Produce an exact copy of the lines below, starting at the first and ending with the line containing "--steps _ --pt".
--------------------------------------------------
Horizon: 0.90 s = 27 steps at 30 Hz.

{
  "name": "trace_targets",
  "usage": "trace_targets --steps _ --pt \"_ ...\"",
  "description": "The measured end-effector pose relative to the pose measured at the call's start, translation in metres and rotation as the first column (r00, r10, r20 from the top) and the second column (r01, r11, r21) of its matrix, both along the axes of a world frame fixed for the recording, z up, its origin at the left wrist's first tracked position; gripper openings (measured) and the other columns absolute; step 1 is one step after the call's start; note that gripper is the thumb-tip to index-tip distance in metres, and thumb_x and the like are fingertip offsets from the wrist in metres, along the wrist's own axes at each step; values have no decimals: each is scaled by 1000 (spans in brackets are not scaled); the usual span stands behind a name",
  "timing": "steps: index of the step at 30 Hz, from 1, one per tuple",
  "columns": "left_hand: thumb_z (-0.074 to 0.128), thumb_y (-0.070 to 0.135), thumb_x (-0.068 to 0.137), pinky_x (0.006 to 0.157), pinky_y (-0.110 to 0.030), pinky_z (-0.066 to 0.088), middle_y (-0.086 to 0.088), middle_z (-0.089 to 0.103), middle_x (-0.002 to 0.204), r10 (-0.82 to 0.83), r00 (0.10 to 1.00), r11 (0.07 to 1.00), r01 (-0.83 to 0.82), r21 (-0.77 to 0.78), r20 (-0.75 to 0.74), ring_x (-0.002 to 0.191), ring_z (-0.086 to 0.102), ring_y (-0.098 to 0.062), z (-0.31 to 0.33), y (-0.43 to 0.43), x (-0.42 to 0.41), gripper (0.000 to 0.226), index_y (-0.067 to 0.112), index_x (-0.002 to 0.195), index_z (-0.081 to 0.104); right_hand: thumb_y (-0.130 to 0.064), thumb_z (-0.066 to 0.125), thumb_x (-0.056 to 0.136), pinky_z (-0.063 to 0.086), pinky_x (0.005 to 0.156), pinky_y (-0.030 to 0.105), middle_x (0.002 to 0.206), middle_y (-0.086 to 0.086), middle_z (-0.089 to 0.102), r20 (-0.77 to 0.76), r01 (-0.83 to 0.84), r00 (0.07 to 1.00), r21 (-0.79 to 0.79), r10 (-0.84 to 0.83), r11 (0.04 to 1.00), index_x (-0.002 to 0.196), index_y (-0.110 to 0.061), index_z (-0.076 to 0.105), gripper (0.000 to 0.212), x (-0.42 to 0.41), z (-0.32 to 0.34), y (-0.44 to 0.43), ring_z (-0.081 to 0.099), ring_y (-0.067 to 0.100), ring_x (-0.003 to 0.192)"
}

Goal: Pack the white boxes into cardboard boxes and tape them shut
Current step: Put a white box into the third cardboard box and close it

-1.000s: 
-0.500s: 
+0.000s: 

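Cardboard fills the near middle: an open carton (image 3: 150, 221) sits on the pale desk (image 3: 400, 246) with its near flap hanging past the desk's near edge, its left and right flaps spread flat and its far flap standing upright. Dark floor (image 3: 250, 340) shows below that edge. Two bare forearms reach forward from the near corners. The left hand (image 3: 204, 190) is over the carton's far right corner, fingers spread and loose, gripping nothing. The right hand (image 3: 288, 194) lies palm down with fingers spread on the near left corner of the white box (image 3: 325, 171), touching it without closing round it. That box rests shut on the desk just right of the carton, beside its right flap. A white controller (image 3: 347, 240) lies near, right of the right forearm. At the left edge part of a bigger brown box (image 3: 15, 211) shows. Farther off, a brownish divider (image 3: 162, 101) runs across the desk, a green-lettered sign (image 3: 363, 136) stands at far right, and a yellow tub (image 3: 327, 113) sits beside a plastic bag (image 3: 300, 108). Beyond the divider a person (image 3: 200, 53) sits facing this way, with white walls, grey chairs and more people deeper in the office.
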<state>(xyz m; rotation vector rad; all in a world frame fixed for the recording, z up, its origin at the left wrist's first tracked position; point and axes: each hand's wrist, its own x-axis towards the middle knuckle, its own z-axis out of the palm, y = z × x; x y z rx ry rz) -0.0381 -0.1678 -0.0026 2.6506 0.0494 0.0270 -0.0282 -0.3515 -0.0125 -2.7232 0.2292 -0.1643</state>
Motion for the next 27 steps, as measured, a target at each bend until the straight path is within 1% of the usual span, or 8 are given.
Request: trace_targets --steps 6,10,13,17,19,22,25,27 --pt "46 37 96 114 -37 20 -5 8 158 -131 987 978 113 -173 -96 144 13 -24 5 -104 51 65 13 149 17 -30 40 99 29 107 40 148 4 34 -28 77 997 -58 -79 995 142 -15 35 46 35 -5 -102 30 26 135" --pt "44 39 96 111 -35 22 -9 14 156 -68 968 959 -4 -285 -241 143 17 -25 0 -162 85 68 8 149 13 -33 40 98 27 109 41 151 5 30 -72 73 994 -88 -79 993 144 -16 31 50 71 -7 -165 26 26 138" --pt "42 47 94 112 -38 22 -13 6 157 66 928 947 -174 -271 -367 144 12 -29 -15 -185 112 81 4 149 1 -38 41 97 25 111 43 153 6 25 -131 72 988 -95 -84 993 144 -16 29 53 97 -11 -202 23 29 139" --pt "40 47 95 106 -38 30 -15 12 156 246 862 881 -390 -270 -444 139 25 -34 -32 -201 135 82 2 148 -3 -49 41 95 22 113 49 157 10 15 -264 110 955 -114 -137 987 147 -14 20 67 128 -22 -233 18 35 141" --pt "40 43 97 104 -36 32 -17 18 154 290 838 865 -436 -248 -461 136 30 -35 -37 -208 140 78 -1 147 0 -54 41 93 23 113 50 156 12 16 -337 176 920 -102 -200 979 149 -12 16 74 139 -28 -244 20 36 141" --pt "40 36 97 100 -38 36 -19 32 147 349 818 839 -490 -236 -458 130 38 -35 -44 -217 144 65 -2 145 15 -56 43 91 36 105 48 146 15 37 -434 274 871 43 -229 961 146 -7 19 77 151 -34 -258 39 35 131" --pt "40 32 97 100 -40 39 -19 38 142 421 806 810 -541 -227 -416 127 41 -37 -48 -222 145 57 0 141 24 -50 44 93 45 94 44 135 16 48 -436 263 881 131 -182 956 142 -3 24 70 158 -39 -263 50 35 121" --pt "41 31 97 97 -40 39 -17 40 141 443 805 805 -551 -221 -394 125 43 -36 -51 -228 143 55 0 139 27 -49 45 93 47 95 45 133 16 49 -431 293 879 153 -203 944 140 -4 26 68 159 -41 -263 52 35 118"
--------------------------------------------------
_EXERCISE SOLUTION:_
Horizon: 0.90 s = 27 steps at 30 Hz.

{
  "name": "trace_targets",
  "usage": "trace_targets --steps _ --pt \"_ ...\"",

The output above is the complete answer.